Xavier raked the leaves into a pile and began stuffing them into the biodegradable bags Valerie bought from a shop where every item cost four times as much as its cheaper but usually toxic (in one way or another) alternative. Most of their cleaning, bathing, storage, and clothing products came from there. Between this expense and the gardening and Xavier’s music lessons, it was little wonder there wasn’t much money for updating the house, had Valerie been inclined to bother. We made fun of her sometimes—the way we did with our friend who’d gone so far with the Paleo Diet that he wouldn’t even eat food made with grains unless that grain had been milled by hand with a stone. Valerie took our ribbing in the spirit with which it was given: affection, since we couldn’t help but love a woman as caring as she was, and respect the way she stuck to her guns.

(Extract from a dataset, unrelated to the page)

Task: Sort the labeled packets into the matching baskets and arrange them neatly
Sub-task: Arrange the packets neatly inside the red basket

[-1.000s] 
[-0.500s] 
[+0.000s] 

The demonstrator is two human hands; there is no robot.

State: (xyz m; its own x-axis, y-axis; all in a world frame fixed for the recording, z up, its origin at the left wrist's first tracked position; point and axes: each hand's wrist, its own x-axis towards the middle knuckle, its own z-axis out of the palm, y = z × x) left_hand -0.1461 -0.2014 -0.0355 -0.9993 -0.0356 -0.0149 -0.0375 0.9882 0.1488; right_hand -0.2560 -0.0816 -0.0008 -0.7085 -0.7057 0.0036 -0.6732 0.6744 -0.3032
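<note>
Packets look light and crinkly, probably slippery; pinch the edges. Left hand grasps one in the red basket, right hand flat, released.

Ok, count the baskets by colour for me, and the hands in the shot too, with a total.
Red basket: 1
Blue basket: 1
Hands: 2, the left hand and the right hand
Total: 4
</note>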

The new neighbor was still on the chaise by the glittering blue in-ground pool, still reading. Xavier liked the sight (of the girl, mainly, though the pool looked really nice). Though he hadn’t yet had a chance to study her features, his initial impression was favorable. White girl. Really long brown hair. Pretty face. Plaid shirt tied at the waist, sleeves rolled up. Cutoff denim shorts. No shoes. Dark toenail polish—green, maybe? He kept an eye on her as he worked, and had the odd but pleasing sense that she stayed deliberately aware of him as she read.

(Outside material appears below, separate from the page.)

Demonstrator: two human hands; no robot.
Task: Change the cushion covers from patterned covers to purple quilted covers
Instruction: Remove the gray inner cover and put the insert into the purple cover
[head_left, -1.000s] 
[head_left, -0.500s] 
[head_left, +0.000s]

“Sunscreen, Juniper,” a woman’s voice said. Xavier looked up from his work to see a woman coming outside through tall French doors to the covered porch, a bottle of sunscreen in hand.

Juniper.

The woman’s hair was blond and long, but not as long as Juniper’s. She wore it in a high ponytail above gold hoop earrings, which did not, in Xavier’s opinion, go with the tight fitness tank top and shorts and tennis shoes, all of it in trendy patterns and colors that, if he had known about fitness fashion, he’d have recognized came from Ultracor’s spring collection. She looked like a catalogue ad.

Watching the woman, Xavier thought well-kept, the term he’d heard some of the women use when his mother had her friends over for book club. While they always did eventually get around to discussing the book, whatever it might be, first they had the “graze and gossip” part of the evening. Lately that term, well-kept, was in the gossip part of the evening a lot, in correspondence with the increasing number of high-end houses being built nearby. The women tried to make it simply an observation, but Xavier could tell that it was a judgment, too. These women were all professionals: some were teachers or professors, like his mother; some were in public health or social work or ran a small business. None of them were kept.

Xavier liked to hang out with them, not to gossip (their business was their business) but to avail himself of the appetizers and salads they brought. They brought wine, too. Plenty of wine. He was eighteen now, old enough to die for his country and therefore old enough to have a glass of wine with his hummus and olives, his chèvre-stuffed figs, his lentil-arugula salad, et cetera, that’s what they all liked to say. Xavier wasn’t much for wine, but he would never say no to the so-called crack dip, a hot cream cheese, Ro-Tel, spicy crumbled sausage extravaganza, as far as he was concerned. He planned to buy a Crock-Pot for his dorm room so that he could make the dip himself and basically live on the stuff.

“Juniper,” the well-kept woman said again, this time with annoyance.